Re: [RESEND] [PATCH bpf-next 2/3] bpf: Overwrite the element in hash map atomically
From: Hou Tao
Date: Tue Feb 04 2025 - 20:39:08 EST
+cc Cody Haas
Sorry for the resend. I sent the reply in the HTML format.
On 2/4/2025 4:28 PM, Hou Tao wrote:
> Currently, the update of existing element in hash map involves two
> steps:
> 1) insert the new element at the head of the hash list
> 2) remove the old element
>
> It is possible that the concurrent lookup operation may fail to find
> either the old element or the new element if the lookup operation starts
> before the addition and continues after the removal.
>
> Therefore, replacing the two-step update with an atomic update.

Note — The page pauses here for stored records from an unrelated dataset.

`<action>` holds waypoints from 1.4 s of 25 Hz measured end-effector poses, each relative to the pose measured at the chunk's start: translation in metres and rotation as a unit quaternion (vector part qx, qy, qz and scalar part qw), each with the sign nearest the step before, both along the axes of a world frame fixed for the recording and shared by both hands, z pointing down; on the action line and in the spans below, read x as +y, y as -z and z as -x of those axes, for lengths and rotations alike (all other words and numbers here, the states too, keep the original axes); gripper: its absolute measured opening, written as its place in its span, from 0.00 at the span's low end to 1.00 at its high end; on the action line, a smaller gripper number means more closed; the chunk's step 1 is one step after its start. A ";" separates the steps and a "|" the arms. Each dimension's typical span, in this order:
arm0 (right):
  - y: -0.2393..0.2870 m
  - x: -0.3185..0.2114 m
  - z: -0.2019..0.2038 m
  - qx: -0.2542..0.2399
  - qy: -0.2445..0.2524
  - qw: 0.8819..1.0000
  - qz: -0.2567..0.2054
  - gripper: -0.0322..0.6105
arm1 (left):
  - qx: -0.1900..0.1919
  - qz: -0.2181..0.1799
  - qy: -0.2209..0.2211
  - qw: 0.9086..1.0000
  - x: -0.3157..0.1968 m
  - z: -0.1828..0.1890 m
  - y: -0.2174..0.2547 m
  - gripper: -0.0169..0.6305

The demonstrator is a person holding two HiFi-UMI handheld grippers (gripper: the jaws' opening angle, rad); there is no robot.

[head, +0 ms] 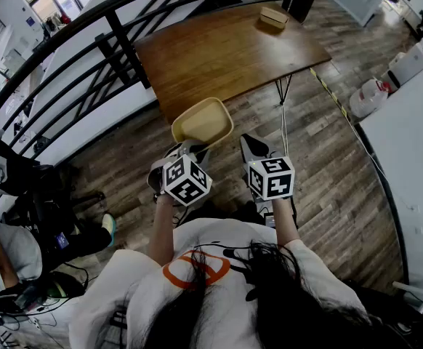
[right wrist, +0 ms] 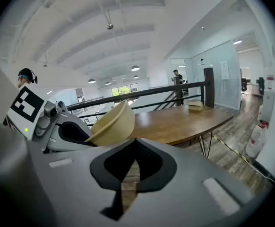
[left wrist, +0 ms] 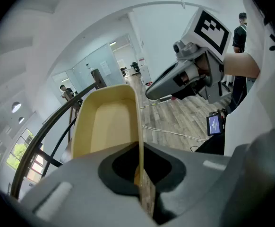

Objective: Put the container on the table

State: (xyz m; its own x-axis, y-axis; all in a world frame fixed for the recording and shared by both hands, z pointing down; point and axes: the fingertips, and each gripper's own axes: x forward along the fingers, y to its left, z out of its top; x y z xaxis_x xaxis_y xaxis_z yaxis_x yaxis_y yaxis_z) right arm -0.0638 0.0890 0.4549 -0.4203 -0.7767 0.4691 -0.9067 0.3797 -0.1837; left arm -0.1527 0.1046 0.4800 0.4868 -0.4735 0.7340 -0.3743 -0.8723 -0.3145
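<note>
**Wood-floored landing: container carried in the air, short of the desk**

Plank flooring [head: 328,166] runs under the person. A brown wooden desk [head: 226,49] stands ahead at 12 o'clock in the head view, and a black railing [head: 88,42] crosses at 10 o'clock. A small box [head: 273,17] sits alone at the desk's far end, so nearly all of the top is bare.

The pale yellow container [head: 202,122] is not on the desk. It hangs over the floor just off the near edge, with its mouth turned up toward the head camera. The left gripper [head: 186,150] carries it. In the left gripper view its fingers [left wrist: 71,188] are pinched on one thin side wall of the container [left wrist: 107,122], with the wall edge-on between them. Gripping the rim likely leaves the base free to be set down flat.

The right gripper [head: 254,147] rides alongside at 3 o'clock of the left one and apart from the container. Its fingers are together with nothing between them, so it seems to be only keeping pace.

The task looks to be in its carrying stage. What remains is to reach forward over the desk and lower the base to the wood before releasing.
</note>
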 end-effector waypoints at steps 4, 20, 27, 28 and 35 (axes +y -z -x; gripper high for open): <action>0.002 -0.002 0.001 0.000 0.001 1.000 -0.002 0.08 | 0.007 -0.004 -0.004 1.000 -0.002 -0.006 0.004 0.03; -0.003 -0.007 0.027 -0.014 -0.005 1.000 -0.001 0.08 | 0.002 0.009 -0.022 1.000 -0.009 0.015 -0.006 0.03; -0.008 -0.015 0.030 -0.026 -0.020 0.999 0.008 0.08 | 0.008 0.021 -0.033 0.999 -0.015 0.019 -0.019 0.03; -0.009 -0.016 0.030 -0.027 -0.021 0.999 0.011 0.08 | 0.009 0.024 -0.034 0.999 -0.016 0.019 -0.020 0.03; -0.014 -0.031 0.024 -0.022 -0.019 0.999 0.019 0.08 | 0.014 0.029 -0.025 0.999 -0.033 0.018 -0.024 0.03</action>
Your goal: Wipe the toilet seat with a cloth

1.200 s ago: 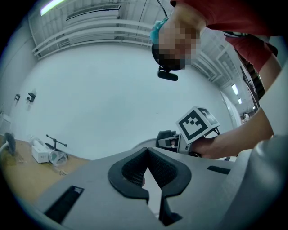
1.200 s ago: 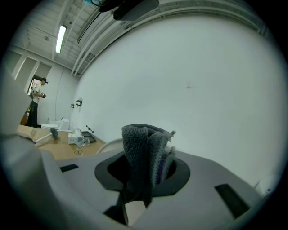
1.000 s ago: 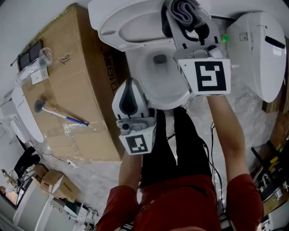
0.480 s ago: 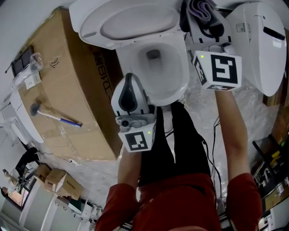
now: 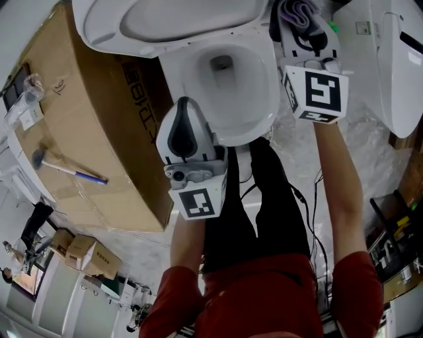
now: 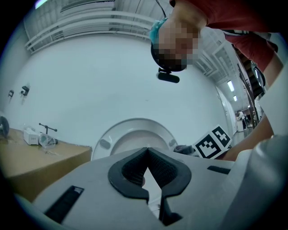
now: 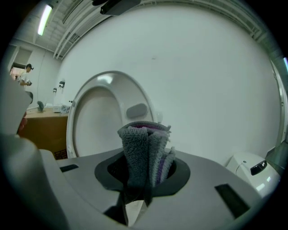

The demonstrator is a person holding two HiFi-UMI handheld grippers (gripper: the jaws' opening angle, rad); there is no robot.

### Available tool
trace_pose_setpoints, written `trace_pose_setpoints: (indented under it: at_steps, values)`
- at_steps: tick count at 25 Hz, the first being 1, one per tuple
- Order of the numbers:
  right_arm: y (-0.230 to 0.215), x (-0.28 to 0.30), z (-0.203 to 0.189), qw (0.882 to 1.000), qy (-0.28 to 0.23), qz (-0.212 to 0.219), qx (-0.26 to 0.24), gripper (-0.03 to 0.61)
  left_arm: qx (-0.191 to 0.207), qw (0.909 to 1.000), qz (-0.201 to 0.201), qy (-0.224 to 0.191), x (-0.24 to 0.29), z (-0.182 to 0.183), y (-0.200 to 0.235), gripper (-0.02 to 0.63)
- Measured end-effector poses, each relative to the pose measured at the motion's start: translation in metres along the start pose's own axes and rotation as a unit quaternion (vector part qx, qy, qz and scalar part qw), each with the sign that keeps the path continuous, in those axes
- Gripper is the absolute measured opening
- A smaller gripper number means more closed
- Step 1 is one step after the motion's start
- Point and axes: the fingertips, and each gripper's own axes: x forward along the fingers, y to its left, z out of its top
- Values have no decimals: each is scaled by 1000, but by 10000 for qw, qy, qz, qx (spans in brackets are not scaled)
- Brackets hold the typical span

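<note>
The white toilet [image 5: 264,99] stands open, its seat and lid [image 5: 165,20] tipped up at the back. My right gripper [image 5: 299,23] is shut on a folded grey and purple cloth [image 5: 297,9], held beside the bowl's right rear rim. In the right gripper view the cloth [image 7: 141,143] sticks up from the right gripper [image 7: 143,177], with the raised seat [image 7: 96,121] behind it. My left gripper [image 5: 184,109] hovers at the bowl's front left edge. Its jaws [image 6: 146,155] are shut with nothing in them, and they point at the raised seat [image 6: 135,134].
A large cardboard box [image 5: 99,132] stands left of the toilet, with a blue-handled tool [image 5: 66,168] on top. Another white toilet part [image 5: 396,66] sits at the right on plastic sheeting. The person's black-trousered legs [image 5: 258,218] stand right at the bowl's front.
My right gripper has carried the cloth rightward, from over the bowl's back rim to beside its right edge. The left gripper stays by the front rim, still shut.
</note>
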Motion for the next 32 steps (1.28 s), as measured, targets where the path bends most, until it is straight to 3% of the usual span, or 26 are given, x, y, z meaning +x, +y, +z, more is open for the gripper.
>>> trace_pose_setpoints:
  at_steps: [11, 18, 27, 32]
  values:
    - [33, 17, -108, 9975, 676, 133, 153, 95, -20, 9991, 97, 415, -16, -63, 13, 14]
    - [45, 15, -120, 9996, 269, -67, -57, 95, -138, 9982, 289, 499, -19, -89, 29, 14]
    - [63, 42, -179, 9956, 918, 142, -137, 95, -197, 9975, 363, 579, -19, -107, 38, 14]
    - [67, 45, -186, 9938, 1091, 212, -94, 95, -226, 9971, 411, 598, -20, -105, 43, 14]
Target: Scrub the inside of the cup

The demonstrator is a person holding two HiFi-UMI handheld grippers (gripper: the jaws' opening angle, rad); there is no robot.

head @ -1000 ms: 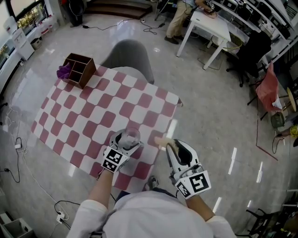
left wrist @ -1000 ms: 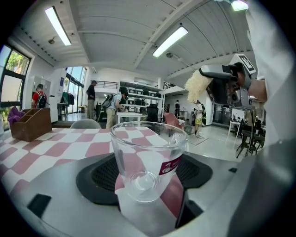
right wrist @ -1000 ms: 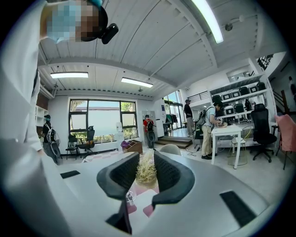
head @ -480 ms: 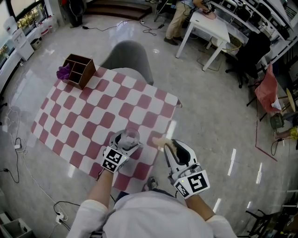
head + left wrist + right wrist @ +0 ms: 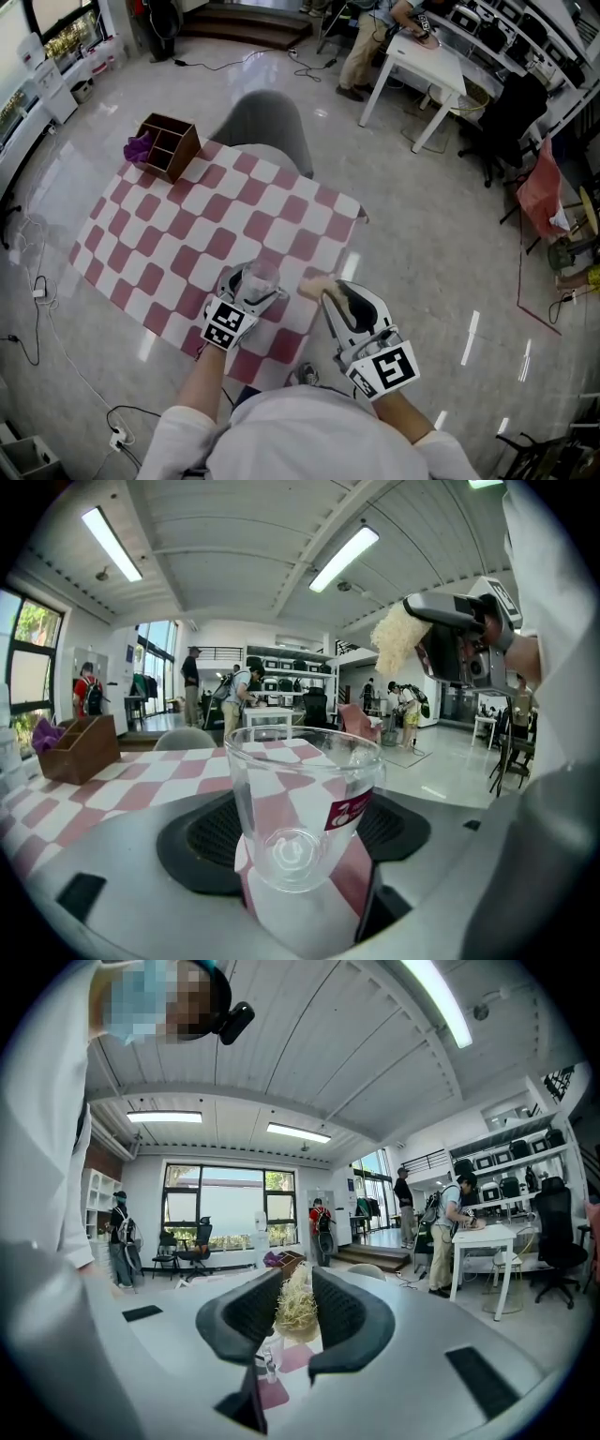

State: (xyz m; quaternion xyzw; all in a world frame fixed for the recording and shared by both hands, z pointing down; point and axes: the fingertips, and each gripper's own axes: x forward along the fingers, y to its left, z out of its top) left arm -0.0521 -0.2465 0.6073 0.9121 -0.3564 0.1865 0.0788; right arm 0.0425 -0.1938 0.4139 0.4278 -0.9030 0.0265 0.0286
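slightly nearer the cup [image 5: 261, 277] than before, the right claw [image 5: 298, 1312] is clamped on a fibrous scrubber [image 5: 297, 1297], just right of the cup. left claw [image 5: 298, 855] pinches the cup's lower wall above the checkered table [image 5: 169, 244]. clear glass: likely light, slick, rigid, breakable; a low, firm grip suits it.

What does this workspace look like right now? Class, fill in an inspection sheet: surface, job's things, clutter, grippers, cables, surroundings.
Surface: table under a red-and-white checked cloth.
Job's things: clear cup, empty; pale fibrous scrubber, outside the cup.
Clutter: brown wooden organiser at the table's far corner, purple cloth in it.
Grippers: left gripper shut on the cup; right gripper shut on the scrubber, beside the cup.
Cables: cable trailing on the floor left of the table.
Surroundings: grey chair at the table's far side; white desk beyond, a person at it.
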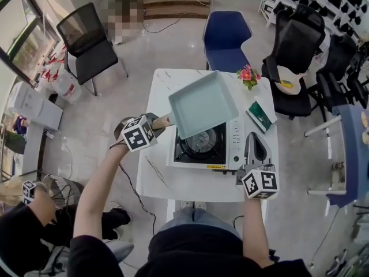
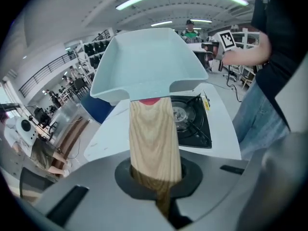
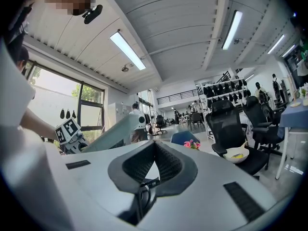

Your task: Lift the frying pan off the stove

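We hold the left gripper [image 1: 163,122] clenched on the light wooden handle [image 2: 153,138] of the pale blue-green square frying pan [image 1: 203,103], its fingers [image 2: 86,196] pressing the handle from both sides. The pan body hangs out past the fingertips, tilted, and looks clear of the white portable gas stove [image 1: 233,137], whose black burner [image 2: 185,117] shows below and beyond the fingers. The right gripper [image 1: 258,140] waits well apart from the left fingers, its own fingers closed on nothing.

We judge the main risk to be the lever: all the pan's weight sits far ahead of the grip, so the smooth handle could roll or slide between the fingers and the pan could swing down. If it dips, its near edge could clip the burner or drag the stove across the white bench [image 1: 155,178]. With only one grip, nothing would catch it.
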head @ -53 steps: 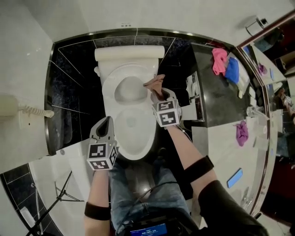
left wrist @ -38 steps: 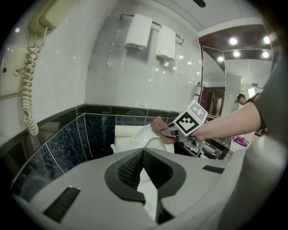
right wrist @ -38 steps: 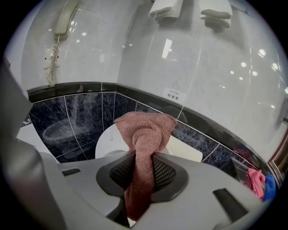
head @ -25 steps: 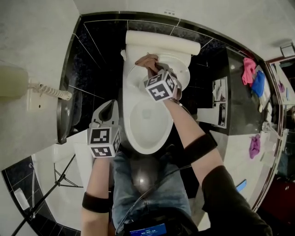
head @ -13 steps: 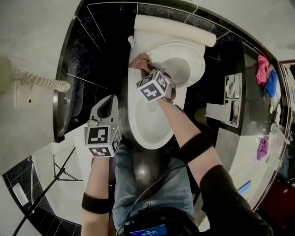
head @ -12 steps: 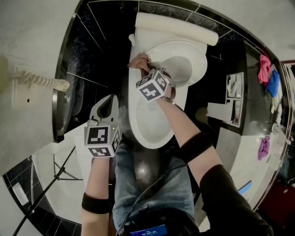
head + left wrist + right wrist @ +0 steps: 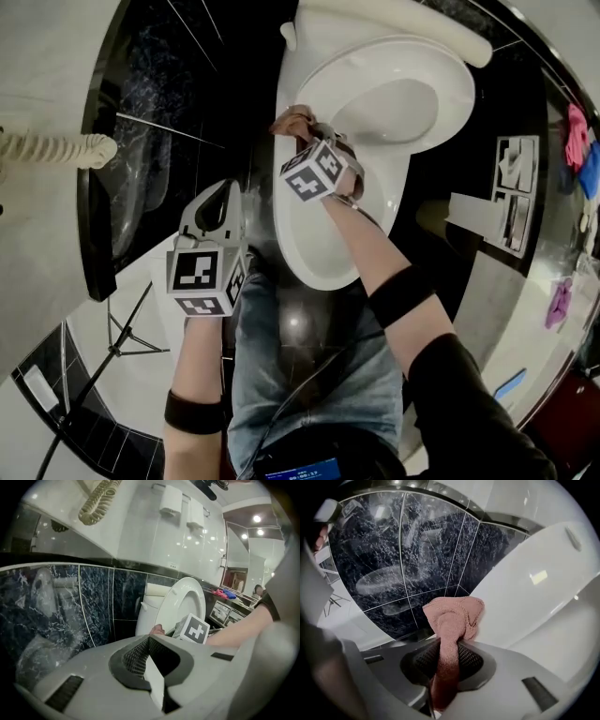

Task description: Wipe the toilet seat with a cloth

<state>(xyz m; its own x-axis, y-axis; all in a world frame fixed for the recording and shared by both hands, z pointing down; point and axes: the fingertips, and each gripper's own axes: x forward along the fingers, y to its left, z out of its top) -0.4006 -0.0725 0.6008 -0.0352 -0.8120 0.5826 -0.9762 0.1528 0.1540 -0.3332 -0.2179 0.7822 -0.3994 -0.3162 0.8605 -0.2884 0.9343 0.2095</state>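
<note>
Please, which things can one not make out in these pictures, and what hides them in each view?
- Whether the cloth touches the toilet: in the head view the right gripper covers the spot; in the right gripper view the bunched cloth hides it.
- The toilet tank: head view, cut off by the top edge.
- The coloured things on the counter: head view, too small, at the right edge.

The head camera sits above the person and faces steeply down on the toilet (image 7: 314, 248). The camera on the left hand-held gripper (image 7: 228, 192) sits low beside the bowl, facing it along the jaws. The camera on the right hand-held gripper (image 7: 307, 131) sits close against the rim. All three views share the toilet and the black tiled wall (image 7: 417, 550).
</note>
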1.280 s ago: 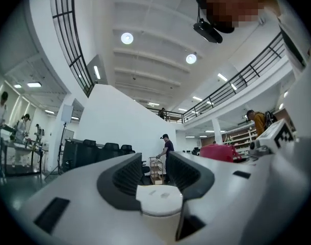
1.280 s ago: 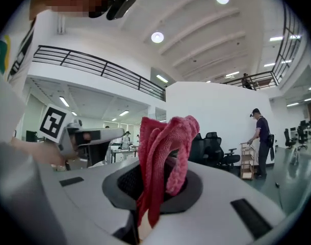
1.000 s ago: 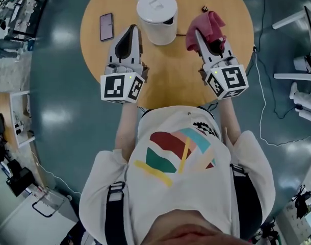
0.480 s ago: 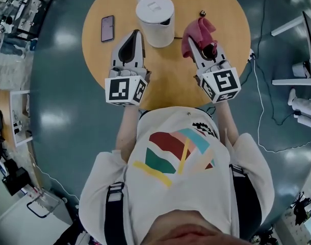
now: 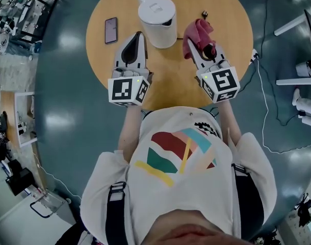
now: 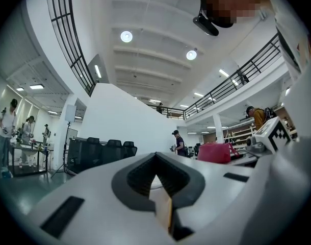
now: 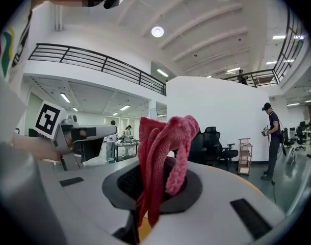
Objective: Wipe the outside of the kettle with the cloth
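Round wooden worktop (image 5: 165, 83) on a glossy teal floor (image 5: 63, 86), in a big white hall with a railed balcony (image 7: 94, 59). The white kettle (image 5: 157, 20) sits near the far edge, lid on. Of the 2 tongs, the left tongs (image 5: 138, 35) are near the kettle's left, closed tight and empty. The right tongs (image 5: 192, 47) are near its right, clamping the pink cloth (image 5: 198, 32). A phone (image 5: 111, 30) lies left of the kettle.

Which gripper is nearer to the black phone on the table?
Left. The left gripper is beside the phone; the right gripper, holding the cloth, is beyond the kettle.
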A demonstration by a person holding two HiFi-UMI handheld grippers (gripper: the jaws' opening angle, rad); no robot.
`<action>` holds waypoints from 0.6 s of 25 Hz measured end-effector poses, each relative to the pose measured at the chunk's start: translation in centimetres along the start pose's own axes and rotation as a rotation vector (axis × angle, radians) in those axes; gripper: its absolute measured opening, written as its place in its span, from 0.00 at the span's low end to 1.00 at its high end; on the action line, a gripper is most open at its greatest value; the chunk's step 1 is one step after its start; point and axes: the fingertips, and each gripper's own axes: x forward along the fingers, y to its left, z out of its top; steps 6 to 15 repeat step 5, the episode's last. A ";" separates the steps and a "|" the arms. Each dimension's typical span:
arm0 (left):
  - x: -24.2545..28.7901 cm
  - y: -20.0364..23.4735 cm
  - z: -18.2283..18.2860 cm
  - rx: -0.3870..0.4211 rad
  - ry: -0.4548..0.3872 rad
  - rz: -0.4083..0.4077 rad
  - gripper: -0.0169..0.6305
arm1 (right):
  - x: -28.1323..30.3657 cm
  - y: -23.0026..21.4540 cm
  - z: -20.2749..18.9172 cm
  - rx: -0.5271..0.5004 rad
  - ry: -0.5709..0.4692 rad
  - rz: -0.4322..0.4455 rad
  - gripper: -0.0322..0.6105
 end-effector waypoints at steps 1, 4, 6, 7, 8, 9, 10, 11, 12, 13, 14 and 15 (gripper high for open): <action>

After
> the change, the update will be atomic in the perspective of the lookup
> operation: it will either find the old element or the new element.
>
> Signed-off-by: Hou Tao <hotforest@xxxxxxxxx>
> ---
> kernel/bpf/hashtab.c | 14 ++++++++------
> 1 file changed, 8 insertions(+), 6 deletions(-)
>
> diff --git a/kernel/bpf/hashtab.c b/kernel/bpf/hashtab.c
> index 4a9eeb7aef85..a28b11ce74c6 100644
> --- a/kernel/bpf/hashtab.c
> +++ b/kernel/bpf/hashtab.c
> @@ -1179,12 +1179,14 @@ static long htab_map_update_elem(struct bpf_map *map, void *key, void *value,
> goto err;
> }
>
> - /* add new element to the head of the list, so that
> - * concurrent search will find it before old elem
> - */
> - hlist_nulls_add_head_rcu(&l_new->hash_node, head);
> - if (l_old) {
> - hlist_nulls_del_rcu(&l_old->hash_node);
> + if (!l_old) {
> + hlist_nulls_add_head_rcu(&l_new->hash_node, head);
> + } else {
> + /* Replace the old element atomically, so that
> + * concurrent search will find either the new element or
> + * the old element.
> + */
> + hlist_nulls_replace_rcu(&l_new->hash_node, &l_old->hash_node);
>
> /* l_old has already been stashed in htab->extra_elems, free
> * its special fields before it is available for reuse. Also
>
After thinking about it the second time, the atomic list replacement on
the update side is enough to make lookup operation always find the
existing element. However, due to the immediate reuse, the lookup may
find an unexpected value. Maybe we should disable the immediate reuse
for specific map (e.g., htab of maps).